Negotiating the right rules for traffic signage

It was 15 years ago that the European Commission agreed to do something to remove trade barriers in Europe. But while European Directives did emerge, they were effectively unenforceable guidelines. Then the New Approach Directives were introduced. The purpose of these Directives was to provide a framework for approving and CE marking products. CE marked products would then be accepted by all the member states in the European Economic Area without the need for further testing or certification.

One of these directives was the Construction Products Directive (CPD), which covers materials and products for use in the construction industry. The CPD works in a slightly different way to other directives as it always uses European Standards or ENs to implement the CE marking process. A product cannot be CE marked against the CPD unless a European Standard or an ETA (European Technical Approval) document has been harmonised to the directive.

Over 10 years ago work was started on a European Standard for Fixed Vertical Road Traffic Signs called EN12899-1. This standard was published in May 2000 and is in the process of being harmonised to the CPD.

When this process is completed it will be necessary for all manufacturers of traffic signs, traffic sign posts and retroreflective material for use on road traffic signs to conform to the essential requirements of the construction products directive for the attestation level set for this product.

As the attestation level for fixed vertical road traffic signs has been set at level 1 the process for conformity is quite extensive.

What that means in real terms is that road sign manufacturers must have their products assessed by a third party to the performance requirements of the standard EN12899-1.

They must also implement a Factory Production Control system in accordance with EN12899-4

A notified body such as BSI, SGS or LRQA appointed by the Department for Trade and Industry to implement CE marking will assess this Factory Production Control system on an ongoing basis.

What does this mean for sign manufacturers?

LASMA (the Local Authority Sign Manufacturers Association) has been in discussion with the various notified bodies over the past year to try and resolve what could and will prove to be an expensive addition in costs at the same time as local authorities are being asked to reduce costs.

As part of the discussions with the notified bodies one of the main issues raised was defining the terminology of ‘placing the sign on the market’.

The definitions of ‘placing on the market’ and ‘making available on the market’ in Article 1 of the Construction Product Regulations (CPR) derive from horizontal EU legislation (including Regulation 765/2008) which relates to the marketing of products more generally, and the issue of what these definitions cover.

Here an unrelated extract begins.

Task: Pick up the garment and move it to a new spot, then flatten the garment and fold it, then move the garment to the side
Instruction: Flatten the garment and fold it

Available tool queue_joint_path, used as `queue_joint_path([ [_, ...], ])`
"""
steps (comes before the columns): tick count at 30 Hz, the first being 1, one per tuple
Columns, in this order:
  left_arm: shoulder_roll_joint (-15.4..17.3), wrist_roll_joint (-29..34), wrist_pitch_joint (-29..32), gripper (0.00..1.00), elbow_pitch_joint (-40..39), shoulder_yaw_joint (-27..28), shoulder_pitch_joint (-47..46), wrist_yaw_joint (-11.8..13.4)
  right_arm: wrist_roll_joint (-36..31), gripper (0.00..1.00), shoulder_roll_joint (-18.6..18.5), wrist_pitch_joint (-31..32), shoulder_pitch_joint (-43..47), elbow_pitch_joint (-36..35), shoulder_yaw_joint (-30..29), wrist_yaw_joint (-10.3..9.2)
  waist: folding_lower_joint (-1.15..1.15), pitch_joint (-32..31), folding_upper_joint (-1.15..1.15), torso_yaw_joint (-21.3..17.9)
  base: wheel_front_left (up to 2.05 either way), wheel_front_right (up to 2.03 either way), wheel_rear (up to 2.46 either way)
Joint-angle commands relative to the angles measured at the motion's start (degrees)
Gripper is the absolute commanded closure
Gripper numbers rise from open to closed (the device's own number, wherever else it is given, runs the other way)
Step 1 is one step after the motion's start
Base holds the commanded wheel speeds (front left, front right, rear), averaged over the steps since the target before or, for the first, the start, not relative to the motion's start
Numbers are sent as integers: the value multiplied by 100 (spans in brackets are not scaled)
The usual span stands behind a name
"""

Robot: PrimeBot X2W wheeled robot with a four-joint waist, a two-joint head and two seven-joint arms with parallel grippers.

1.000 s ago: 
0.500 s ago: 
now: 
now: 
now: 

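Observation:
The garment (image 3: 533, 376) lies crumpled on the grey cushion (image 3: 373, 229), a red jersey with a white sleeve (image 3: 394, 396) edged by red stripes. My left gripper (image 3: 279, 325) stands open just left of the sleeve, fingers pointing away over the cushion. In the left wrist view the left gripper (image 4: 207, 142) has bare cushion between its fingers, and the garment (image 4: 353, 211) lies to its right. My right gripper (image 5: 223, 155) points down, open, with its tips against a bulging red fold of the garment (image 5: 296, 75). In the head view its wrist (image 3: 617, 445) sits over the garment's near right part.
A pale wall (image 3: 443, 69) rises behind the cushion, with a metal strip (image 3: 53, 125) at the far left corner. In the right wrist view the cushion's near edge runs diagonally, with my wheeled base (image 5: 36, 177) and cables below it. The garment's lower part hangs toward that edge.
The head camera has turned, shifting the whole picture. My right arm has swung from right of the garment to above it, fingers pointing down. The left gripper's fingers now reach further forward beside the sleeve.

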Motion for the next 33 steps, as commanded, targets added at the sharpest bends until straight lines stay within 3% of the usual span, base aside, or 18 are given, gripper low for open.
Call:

There is an argument that where there is a tendering process, then the product could be classed as being placed on the market, but that the case is less strong if there is no tendering process. Ultimately it is for the LAs to take their own advice and study the Regulation for themselves: the responsibility to CE mark rests with the manufacturer (or in some cases the importer or distributor) of a product, and thus it will be for the local authorities (if they are the ones manufacturing these products) to make the decision on whether or not they need to  CE mark.